No ai big delle costruzioni legati ai concessionari Gemme commissario

Sabato 29 Settembre 2018
IL CASO
ROMA Tutte escluse o quasi. Nel giorno del via libera del Quirinale al decreto per Genova e dell'investitura di Claudio Gemme a commissario, si scopre che quasi tutte le imprese di costruzioni italiane sono escluse dalla gara per la ricostruzione del ponte. Un divieto, inserito nell'ultima versione del provvedimento, che aveva sollevato più di un dubbio tra gli uffici legali del Mit, ma che ora, con la bollinatura del Colle, diventa realtà. Il caso per la verità era stato sollevato anche dal governatore della Liguria, Giovanni Toti, che aveva messo in guarda dal procedere in questa direzione, accantonando da subito, come chiesto dai 5Stelle, la possibilità di far ricostruire il viadotti al tandem Fincantieri-Autostrade. Adesso, teme Toti, il rischio di ricorsi per violazione della concorrenza e delle norme Ue si alza a livelli di guardia. Anche se il governo è convinto di poter ottenere da Bruxelles una deroga vista l'eccezionalità della situazione.
IL PERCORSO
Accanto al riscorso dato per scontato di Autostrade per l'Italia, si aggiungeranno probabilmente molti altri, Del resto il decreto parla chiaro. E all'articolo 1 comma 7 stabilisce che si possono affidare i lavori solo a «operatori economici che non abbiano alcuna partecipazione, diretta o indiretta, in società concessionarie di strade a pedaggio, ovvero siano da queste controllate o collegate». Tagliando fuori così non solo Pavimental del gruppo Atlantia, ma di fatto quasi tutte le più grandi imprese di costruzione italiane. L'elenco è lungo. Salini Impregilo, Astaldi, Cmc, Pizzarotti, Cmb, Itinera, Toto: tutte hanno partecipazioni in concessionarie autostradali, in Italia o all'estero. Escludendo le imprese in crisi (Condotte, Trevi, Glf, Mantovani, e quelle che non fanno ponti (come Ghella, specializzata in gallerie), o non fanno ponti in acciaio (Rizzani de Eccher è specialista di quelli in calcestruzzo), tra i big italiani resta praticamente solo Cimolai.
I VINCOLI
Tanto per fare qualche esempio: Salini Impregilo controlla il 47% della società che deve realizzare e gestire il Passante Dorico, ad Ancona, oltre a quattro autostrade in Argentina e due in Colombia. Astaldi gestisce due autostrade in Turchia. Pizzarotti controlla il 10% della Teem Spa, la società che ha in carico i 32 km della Tangenziale Est Esterna di Milano. Anche Cmc Ravenna, prima cooperativa edilizia italiana e tra le prime 5-6 società di costruzione in Italia, ha una quota del 3% nella Teem, e così la Cmb di Carpi (4%). La Itinera di Tortona è controllata dal Gruppo Gavio (numero due delle autostrade in Italia) e la Toto costruzioni fa parte del Gruppo che controlla Strada dei Parchi, concessionaria della A24-A25. Ghella, anch'essa tra le prime imprese italiane, è super-specializzata in gallerie, ma non in ponti.
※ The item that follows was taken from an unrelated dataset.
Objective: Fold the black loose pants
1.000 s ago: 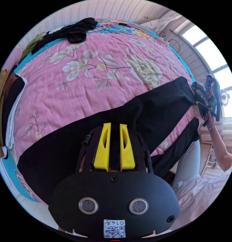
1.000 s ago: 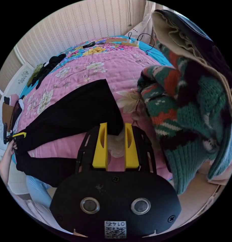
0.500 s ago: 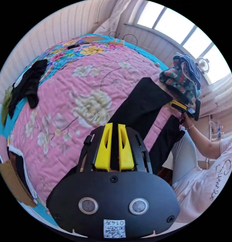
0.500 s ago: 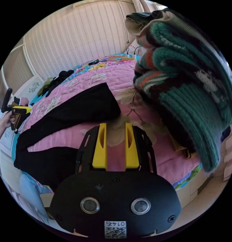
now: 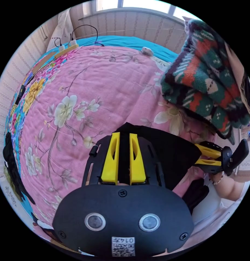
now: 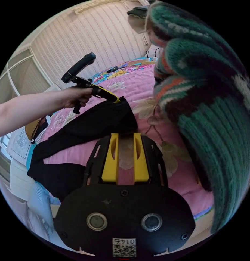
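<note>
The black pants [image 5: 168,152] lie on the pink floral bedspread [image 5: 89,89]. My left gripper [image 5: 124,133] is shut on a part of them, with black cloth filling the narrow gap between its yellow jaws. In the right gripper view a hand holds that left gripper [image 6: 115,99] above the bed, its tip on the top corner of the pants [image 6: 97,122]. My right gripper [image 6: 126,134] is open just short of the pants' end, with pink bedspread showing between its jaws. The left gripper view has the right gripper [image 5: 197,154] beside the same end of the pants.
A pile of folded clothes topped by a green, red and white knitted sweater [image 5: 209,73] [image 6: 206,81] stands close beside the pants' end. Dark clothes [image 5: 10,160] lie at the bed's far edge. Cables and a power strip [image 5: 66,47] lie near the wall.
My left gripper has carried its held part of the pants along the bed to the end beside the right gripper, doubling the cloth over. The right gripper has stayed open near that end.
</note>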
Restano a questo punto, tra i big, Rizzani de Eccher e Cimolai. La scelta sarà ristretta visto che Rizzani de Eccher fa ponti in calcestruzzo, mentre l'esigenza di fare presto sembra rendere preferibile la soluzione in acciaio. A quel punto resterebbe in campo solo la Cimolai di Pordenone, circa 500 milioni di euro di fatturato, più della metà all'estero, impresa conosciuta a livello mondiale nelle strutture complesse in acciaio (edifici e infrastrutture). A cui si potrebbe affiancare, come vuole il governo, Fincantieri e Italferr, per avere il massimo controllo pubblico. Una partita non facile, una corsa contro il tempo, visto che la commissione Ue ha già acceso un faro sulla procedura di gara vista l'entità dei lavori che spetterà al commissario Gemme sbrogliare.